Progressing Your Running: Key Training Strategies for Success
If you are new to running, returning to running or looking to progress the level of intention and performance with your running, developing the knowledge base of what matters is key.
For a lot of runners, running 2-3 days per week, often with walk breaks - structured or not - is plenty. This is how 99% of us start. From how to improve your 5km time, to the best way to train for a half marathon or even how to progress from 5k to marathon running, to transitioning from road running to trail running, you will have more success when following an intentional running training plan.
For many runners in this bracket, though, runs still feel hard. You can feel stuck, seem to get niggles popping up constantly, struggle for motivation and spend more time debating running than actually doing it. This runner also likely has no clue what they need to do to reach these new goals! How do I know this?

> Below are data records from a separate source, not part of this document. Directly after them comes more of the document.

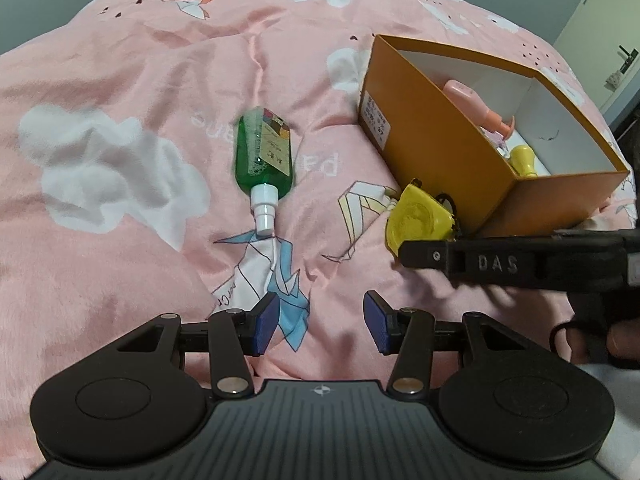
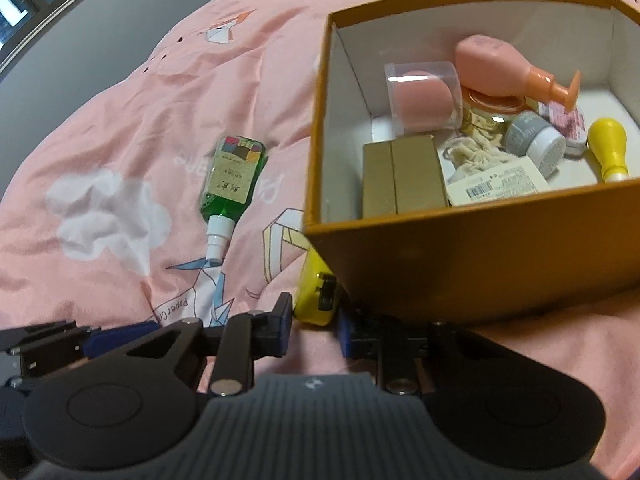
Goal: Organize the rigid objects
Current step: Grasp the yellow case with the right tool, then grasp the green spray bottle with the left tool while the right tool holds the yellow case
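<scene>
A green spray bottle point(image 1: 264, 152) point(image 2: 232, 176) with a white nozzle lies on the pink quilt, left of an open orange box point(image 1: 420, 120) point(image 2: 480, 256). Against the box's near corner sits a yellow round case point(image 1: 418, 220) point(image 2: 316, 292) with a black strap. My right gripper point(image 2: 314, 320) point(image 1: 480, 260) is shut on this case, one blue pad on each side. My left gripper point(image 1: 320, 320) hovers open over the quilt below the bottle, with nothing between its blue pads.
The box holds a pink pump bottle point(image 2: 492, 56), a clear tub with a pink sponge point(image 2: 420, 96), a grey jar point(image 2: 532, 140), a yellow bulb-shaped piece point(image 2: 608, 148) and gold cartons point(image 2: 404, 180). The rumpled quilt point(image 1: 120, 80) covers the bed. A hand point(image 1: 624, 340) grips the right tool.
</scene>
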`<action>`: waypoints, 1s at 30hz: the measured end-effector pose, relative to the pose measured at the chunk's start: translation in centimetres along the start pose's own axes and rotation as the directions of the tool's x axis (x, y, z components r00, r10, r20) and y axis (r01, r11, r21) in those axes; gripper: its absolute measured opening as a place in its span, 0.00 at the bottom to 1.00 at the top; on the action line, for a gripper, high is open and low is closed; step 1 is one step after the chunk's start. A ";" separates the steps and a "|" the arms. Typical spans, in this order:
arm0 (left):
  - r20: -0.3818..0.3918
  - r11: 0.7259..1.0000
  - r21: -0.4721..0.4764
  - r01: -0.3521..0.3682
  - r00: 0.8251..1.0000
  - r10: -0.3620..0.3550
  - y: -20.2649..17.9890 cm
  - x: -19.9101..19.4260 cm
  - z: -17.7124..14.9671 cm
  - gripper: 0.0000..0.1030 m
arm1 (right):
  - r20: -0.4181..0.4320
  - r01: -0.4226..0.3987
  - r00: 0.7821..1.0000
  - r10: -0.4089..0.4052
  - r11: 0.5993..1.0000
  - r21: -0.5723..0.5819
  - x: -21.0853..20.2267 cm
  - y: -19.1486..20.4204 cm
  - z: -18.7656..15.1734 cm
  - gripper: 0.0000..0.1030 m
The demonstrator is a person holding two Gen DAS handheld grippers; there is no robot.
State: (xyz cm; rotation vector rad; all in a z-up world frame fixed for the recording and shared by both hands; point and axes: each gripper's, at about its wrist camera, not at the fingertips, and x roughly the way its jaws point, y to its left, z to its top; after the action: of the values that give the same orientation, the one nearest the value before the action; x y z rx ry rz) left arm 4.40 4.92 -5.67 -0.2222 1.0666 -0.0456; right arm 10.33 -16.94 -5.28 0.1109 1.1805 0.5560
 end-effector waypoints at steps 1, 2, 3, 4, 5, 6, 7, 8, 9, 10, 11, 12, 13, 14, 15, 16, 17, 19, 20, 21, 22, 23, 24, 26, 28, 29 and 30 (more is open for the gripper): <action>0.007 1.000 -0.001 -0.009 1.000 0.009 0.0 -0.1 0.1 0.54 | 0.006 0.002 1.000 -0.001 1.000 -0.021 -0.1 0.2 0.0 0.20; 0.014 1.000 0.000 -0.018 1.000 0.018 0.0 -0.1 0.2 0.53 | 0.013 0.005 1.000 -0.005 0.999 -0.046 -0.3 0.6 0.0 0.20; 0.022 1.000 -0.001 -0.028 0.999 0.028 0.0 -0.3 0.2 0.52 | 0.022 0.009 1.000 -0.008 0.997 -0.074 -0.6 1.0 -0.1 0.20; 0.028 0.999 -0.004 -0.040 0.999 0.040 0.1 -0.4 0.3 0.51 | 0.029 0.014 1.000 -0.011 0.994 -0.108 -0.8 1.5 -0.2 0.19; 0.033 0.998 -0.006 -0.056 0.998 0.056 0.2 -0.5 0.3 0.51 | 0.037 0.019 0.999 -0.013 0.990 -0.142 -1.1 1.9 -0.3 0.18; 0.035 0.998 -0.010 -0.068 0.997 0.068 0.3 -0.5 0.3 0.51 | 0.046 0.027 0.999 -0.019 0.984 -0.175 -1.4 2.4 -0.3 0.18; 0.035 0.997 -0.017 -0.077 0.996 0.078 0.5 -0.6 0.3 0.51 | 0.055 0.036 0.998 -0.025 0.975 -0.218 -1.6 3.0 -0.4 0.18; 0.032 0.996 -0.026 -0.082 0.996 0.083 0.7 -0.5 0.3 0.51 | 0.060 0.044 0.998 -0.029 0.965 -0.259 -1.8 3.6 -0.5 0.18; 0.028 0.996 -0.033 -0.082 0.996 0.083 0.8 -0.5 0.2 0.51 | 0.060 0.057 0.997 -0.040 0.948 -0.314 -1.9 4.4 -0.6 0.18; 0.026 0.996 -0.040 -0.083 0.996 0.084 1.0 -0.5 0.2 0.51 | 0.063 0.070 0.997 -0.051 0.935 -0.348 -1.9 4.9 -0.6 0.18; 0.027 0.996 -0.044 -0.083 0.996 0.085 1.1 -0.5 0.2 0.51 | 0.065 0.082 0.996 -0.062 0.921 -0.381 -1.8 5.4 -0.6 0.18; 0.028 0.995 -0.050 -0.086 0.996 0.088 1.2 -0.6 0.1 0.51 | 0.060 0.092 0.995 -0.074 0.906 -0.414 -1.5 5.8 -0.6 0.18; 0.030 0.994 -0.055 -0.090 0.995 0.092 1.3 -0.6 0.1 0.51 | 0.056 0.103 0.995 -0.087 0.891 -0.443 -1.1 6.2 -0.6 0.18; 0.033 0.993 -0.061 -0.096 0.995 0.099 1.5 -0.7 0.1 0.51 | 0.057 0.112 0.994 -0.096 0.880 -0.461 -0.9 6.4 -0.5 0.18; 0.035 0.993 -0.069 -0.100 0.994 0.103 1.7 -0.8 0.0 0.51 | 0.054 0.118 0.993 -0.105 0.868 -0.482 -0.5 6.7 -0.5 0.18; 0.038 0.992 -0.077 -0.100 0.994 0.103 1.9 -1.0 0.0 0.51 | 0.058 0.126 0.992 -0.113 0.849 -0.512 -0.2 7.1 -0.5 0.18; 0.043 0.991 -0.086 -0.101 0.994 0.105 2.0 -1.1 0.0 0.50 | 0.070 0.147 0.989 -0.129 0.829 -0.540 -0.1 7.5 -0.6 0.18; 0.052 0.989 -0.099 -0.114 0.991 0.119 2.3 -1.3 0.0 0.51 | 0.102 0.185 0.983 -0.155 0.791 -0.583 0.0 8.4 -0.6 0.18; 0.055 0.988 -0.107 -0.114 0.991 0.120 2.5 -1.3 0.0 0.50 | 0.108 0.194 0.981 -0.161 0.775 -0.602 0.2 8.8 -0.6 0.18; 0.054 0.987 -0.115 -0.114 0.991 0.121 2.7 -1.3 0.0 0.51 | 0.114 0.206 0.978 -0.174 0.756 -0.621 0.4 9.2 -0.6 0.18; 0.053 0.986 -0.119 -0.114 0.991 0.121 2.7 -1.3 0.1 0.50 | 0.121 0.220 0.975 -0.185 0.740 -0.635 0.8 9.5 -0.6 0.19; 0.055 0.986 -0.121 -0.112 0.991 0.119 2.8 -1.3 0.1 0.50 | 0.137 0.240 0.970 -0.200 0.718 -0.653 1.1 9.7 -0.6 0.20; 0.057 0.986 -0.123 -0.110 0.991 0.117 2.9 -1.4 0.1 0.50 | 0.152 0.260 0.965 -0.215 0.698 -0.667 1.4 9.9 -0.7 0.21; 0.057 0.986 -0.127 -0.109 0.992 0.117 3.0 -1.3 0.2 0.51 | 0.179 0.293 0.955 -0.235 0.667 -0.685 1.9 10.1 -0.5 0.24; 0.057 0.985 -0.132 -0.112 0.991 0.120 3.0 -1.3 0.3 0.51 | 0.182 0.292 0.956 -0.231 0.666 -0.687 2.2 10.1 0.0 0.25; 0.060 0.985 -0.134 -0.112 0.991 0.120 3.0 -1.3 0.4 0.51 | 0.175 0.282 0.959 -0.223 0.674 -0.683 2.3 10.0 0.3 0.25; 0.062 0.984 -0.137 -0.110 0.991 0.119 3.1 -1.3 0.6 0.51 | 0.166 0.270 0.962 -0.215 0.682 -0.680 2.4 9.9 0.7 0.25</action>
State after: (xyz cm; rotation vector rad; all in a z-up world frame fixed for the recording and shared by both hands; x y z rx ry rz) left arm 4.08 8.21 -4.93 -0.2804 1.0117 0.1367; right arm 8.07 -7.12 -3.41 -0.6744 0.8228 0.7221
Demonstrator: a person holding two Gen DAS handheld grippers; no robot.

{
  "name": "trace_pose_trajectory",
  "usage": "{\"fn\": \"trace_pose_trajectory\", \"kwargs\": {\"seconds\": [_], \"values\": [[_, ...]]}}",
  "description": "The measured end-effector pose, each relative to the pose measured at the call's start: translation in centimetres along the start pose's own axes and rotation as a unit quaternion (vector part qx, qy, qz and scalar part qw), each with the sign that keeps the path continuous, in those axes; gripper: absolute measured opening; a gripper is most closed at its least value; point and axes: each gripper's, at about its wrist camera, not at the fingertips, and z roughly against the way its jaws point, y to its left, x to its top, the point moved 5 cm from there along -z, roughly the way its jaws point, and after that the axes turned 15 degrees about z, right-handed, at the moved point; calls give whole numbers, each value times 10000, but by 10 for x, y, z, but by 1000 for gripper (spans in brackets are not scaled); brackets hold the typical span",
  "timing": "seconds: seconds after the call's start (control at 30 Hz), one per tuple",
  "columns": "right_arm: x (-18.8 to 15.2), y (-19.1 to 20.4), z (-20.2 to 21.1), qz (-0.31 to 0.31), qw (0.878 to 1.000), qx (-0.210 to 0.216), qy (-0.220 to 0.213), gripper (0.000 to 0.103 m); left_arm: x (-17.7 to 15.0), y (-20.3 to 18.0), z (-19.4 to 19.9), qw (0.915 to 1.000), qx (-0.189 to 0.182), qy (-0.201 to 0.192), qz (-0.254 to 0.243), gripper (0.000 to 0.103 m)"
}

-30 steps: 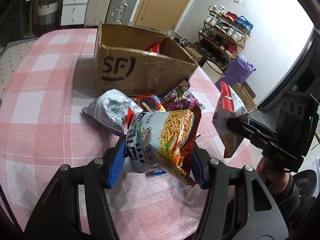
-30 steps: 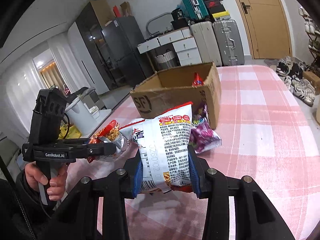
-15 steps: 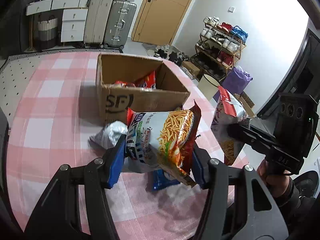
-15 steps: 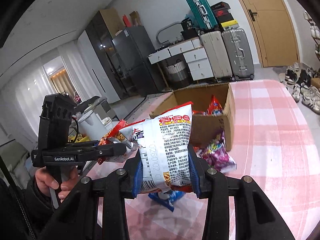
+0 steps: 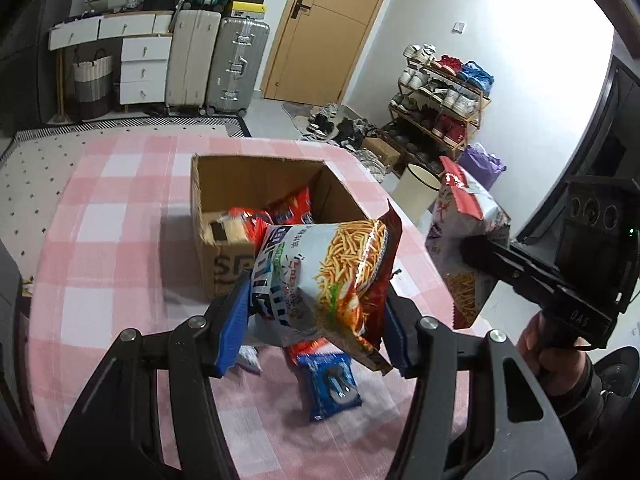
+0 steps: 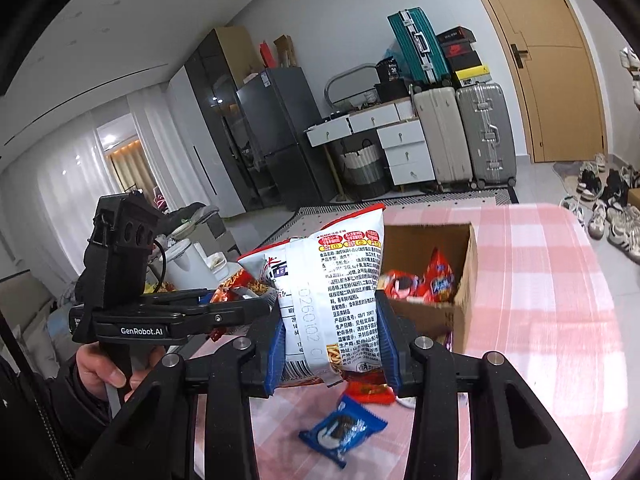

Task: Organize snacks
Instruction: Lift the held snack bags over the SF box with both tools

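Note:
My left gripper (image 5: 316,332) is shut on a red and white bag of noodle-stick snacks (image 5: 328,280), held in the air before the open cardboard box (image 5: 256,184). My right gripper (image 6: 330,348) is shut on a second, similar snack bag (image 6: 332,280), seen from its printed back, also lifted near the box (image 6: 460,280). The box holds several red snack packets (image 6: 436,280). Each gripper shows in the other's view: the right one (image 5: 472,256) with its bag (image 5: 464,216), the left one (image 6: 256,302).
A blue cookie packet (image 5: 332,384) lies on the pink checked tablecloth (image 5: 120,264) below the grippers; it also shows in the right wrist view (image 6: 344,432), next to a red packet (image 6: 372,390). Suitcases, drawers and a shoe rack stand beyond the table.
Both grippers have risen with their bags and now look down into the box. The loose packets by the box have dropped mostly out of sight.

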Motion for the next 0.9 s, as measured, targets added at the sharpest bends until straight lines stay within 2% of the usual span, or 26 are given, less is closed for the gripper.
{"fn": "trace_pose_trajectory", "kwargs": {"seconds": [0.5, 0.9], "values": [[50, -32, -19, -109, 9998, -104, -114, 39, 76, -17, -17, 9999, 108, -88, 77, 55], [83, -66, -65, -78, 9995, -172, 238, 39, 137, -29, -60, 9996, 276, 24, 107, 55]]}}
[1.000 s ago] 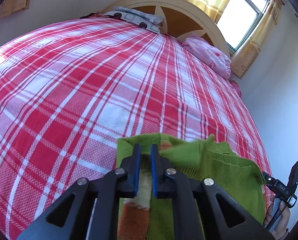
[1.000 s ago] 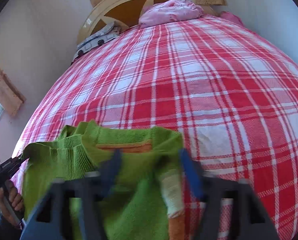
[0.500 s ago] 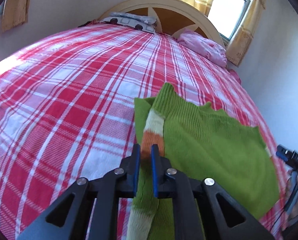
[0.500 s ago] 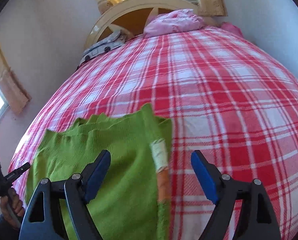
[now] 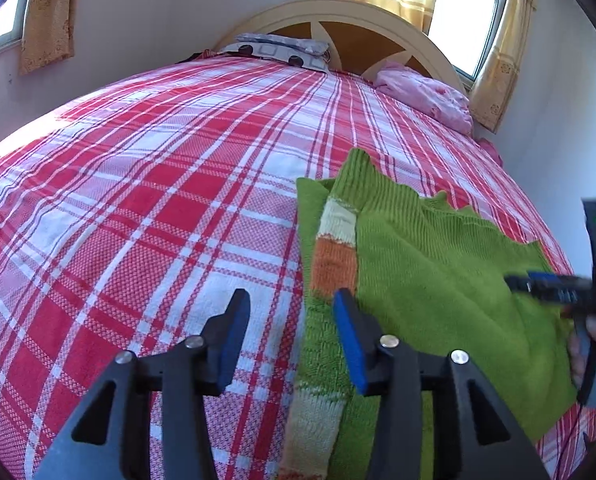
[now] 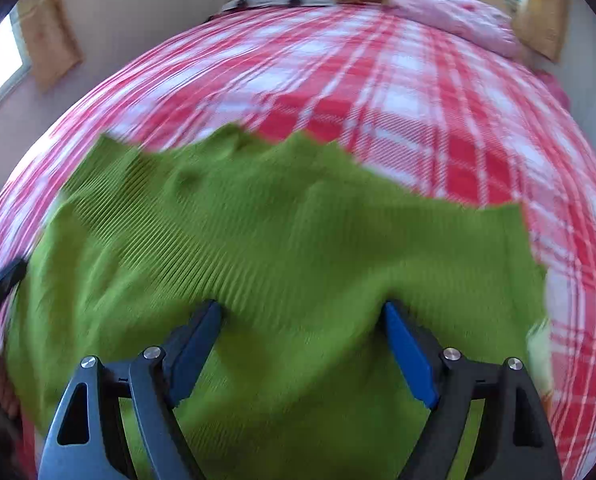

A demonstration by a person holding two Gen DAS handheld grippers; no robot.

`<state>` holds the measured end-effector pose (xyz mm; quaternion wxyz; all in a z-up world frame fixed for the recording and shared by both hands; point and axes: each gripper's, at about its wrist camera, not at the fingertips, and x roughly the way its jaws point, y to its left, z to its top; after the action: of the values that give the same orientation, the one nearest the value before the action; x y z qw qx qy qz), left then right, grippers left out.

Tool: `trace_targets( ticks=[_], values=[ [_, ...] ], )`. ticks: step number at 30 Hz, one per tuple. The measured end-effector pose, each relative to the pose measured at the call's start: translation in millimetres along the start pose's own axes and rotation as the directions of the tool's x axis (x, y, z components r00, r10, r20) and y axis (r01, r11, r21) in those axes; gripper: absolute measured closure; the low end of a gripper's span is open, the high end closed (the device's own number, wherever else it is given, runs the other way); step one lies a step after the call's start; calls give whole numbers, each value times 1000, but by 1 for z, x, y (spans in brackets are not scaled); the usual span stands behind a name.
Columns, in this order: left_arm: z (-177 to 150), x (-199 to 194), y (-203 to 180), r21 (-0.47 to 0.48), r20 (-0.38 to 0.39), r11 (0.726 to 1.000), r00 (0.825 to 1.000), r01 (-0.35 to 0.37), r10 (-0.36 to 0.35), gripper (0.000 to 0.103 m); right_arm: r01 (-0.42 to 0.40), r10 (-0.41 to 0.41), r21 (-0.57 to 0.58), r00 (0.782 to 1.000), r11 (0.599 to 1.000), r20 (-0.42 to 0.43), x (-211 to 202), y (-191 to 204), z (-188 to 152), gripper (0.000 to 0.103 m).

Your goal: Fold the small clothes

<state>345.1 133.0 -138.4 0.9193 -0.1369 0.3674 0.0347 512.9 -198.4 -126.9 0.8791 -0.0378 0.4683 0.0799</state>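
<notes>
Plaid-covered bed (image 5: pixel 145 208) (green sweater (image 5: pixel 438 264), two pillows (image 5: pixel 281 46))

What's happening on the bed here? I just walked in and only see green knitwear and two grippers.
A person is folding a small green sweater on the red plaid bedspread with a handheld gripper in each hand. The left gripper has just been opening; its jaws now stand apart with nothing between them, beside the striped sleeve laid over the body. The right gripper hangs open over the sweater, gripping nothing.
</notes>
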Motion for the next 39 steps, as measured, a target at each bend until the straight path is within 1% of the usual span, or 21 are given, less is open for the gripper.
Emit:
trace_targets(
  ticks=[1, 2, 4, 5, 7, 9, 11, 12, 13, 14, 17, 19, 20, 21, 23, 26, 27, 29, 32, 36, 39],
  values=[
    [0, 0, -1, 5, 1, 1000, 1000, -2, 2, 57, 18, -18, 22, 1000, 1000, 0, 9, -6, 8, 20],
    [-1, -1, -1, 8, 4, 1000, 1000, -3, 3, 57, 8, -9, 51, 1000, 999, 6, 16, -12, 14, 20],
    [-1, -1, -1, 8, 6, 1000, 1000, 4, -4, 57, -5, 2, 98, 1000, 995, 27, 17, -22, 23, 20],
    [-1, -1, 0, 2, 5, 1000, 1000, 10, -10, 57, 7, -10, 101, 1000, 995, 28, 16, -23, 25, 20],
    [-1, 0, 4, -15, 0, 999, 999, 33, -32, 57, 29, -37, 112, 997, 993, 64, 6, -24, 26, 20],
    [-2, 0, 8, -37, -2, 998, 999, 54, -54, 57, -16, -3, 149, 993, 989, 122, -12, -33, 21, 20],
    [-3, -2, 9, -47, -2, 997, 998, 67, -67, 57, -107, 76, 199, 985, 974, 156, -34, -46, 5, 20],
    [-4, -5, 9, -45, 3, 997, 998, 68, -68, 57, -154, 117, 215, 977, 964, 179, -50, -54, -10, 20],
    [-6, -8, 8, -41, 10, 997, 997, 71, -71, 57, -170, 129, 218, 973, 961, 192, -63, -61, -26, 20],
    [-8, -11, 8, -36, 12, 996, 997, 80, -79, 57, -166, 123, 216, 973, 962, 197, -69, -66, -35, 20],
    [-16, -18, 7, -30, -4, 991, 991, 132, -132, 57, -132, 81, 240, 974, 962, 210, -100, -89, -87, 20],
    [-21, -17, 3, -14, -44, 989, 988, 148, -149, 45, -127, 71, 297, 979, 946, 192, -111, -111, -121, 20],
    [-24, -16, -1, 3, -64, 987, 985, 160, -160, 45, -126, 72, 318, 982, 940, 176, -112, -119, -133, 21],
    [-25, -16, -3, 17, -70, 987, 985, 162, -161, 45, -139, 86, 334, 982, 932, 169, -114, -125, -144, 24],
    [-26, -18, -9, 42, -66, 989, 989, 139, -136, 45, -167, 114, 336, 978, 927, 172, -118, -128, -160, 38],
    [-26, -14, -12, 57, -81, 991, 989, 124, -120, 44, -205, 159, 298, 972, 932, 171, -119, -120, -172, 42],
    [-26, -13, -11, 55, -83, 991, 989, 124, -119, 42, -205, 163, 291, 973, 935, 161, -116, -116, -172, 46],
    [-26, -14, -9, 47, -84, 991, 989, 126, -122, 42, -192, 155, 281, 977, 940, 148, -110, -110, -174, 90],
    [-26, -15, -9, 48, -80, 993, 991, 111, -107, 39, -185, 148, 260, 977, 948, 156, -116, -104, -183, 96],
    [-27, -15, -10, 53, -79, 994, 993, 92, -88, 36, -182, 149, 258, 979, 949, 140, -126, -110, -205, 97],
    [-28, -16, -9, 51, -79, 994, 993, 94, -90, 35, -186, 154, 263, 978, 947, 139, -130, -107, -212, 97]
  ],
)
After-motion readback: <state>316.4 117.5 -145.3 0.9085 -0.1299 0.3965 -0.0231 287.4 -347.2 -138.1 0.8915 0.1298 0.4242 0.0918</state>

Firstly, this was me when I started running as an adult with no prior experience. Secondly, I have coached a lot of runners who fit this category. I hear a similar version of the same story and, as a coach and someone who loves running, this is hard to listen to. The exciting thing is we know what to do with it.
Running with purpose
Like anything in life, being intentional is the way to progress. Remember the adage that practice makes perfect. Well, purposeful practice is what matters. Taking a little time to think about what you want to achieve, what you need to do, and how you will do it will maximise the time and energy you have as a runner and help achieve the new PB, longer distance, and other big scary running goal you might have.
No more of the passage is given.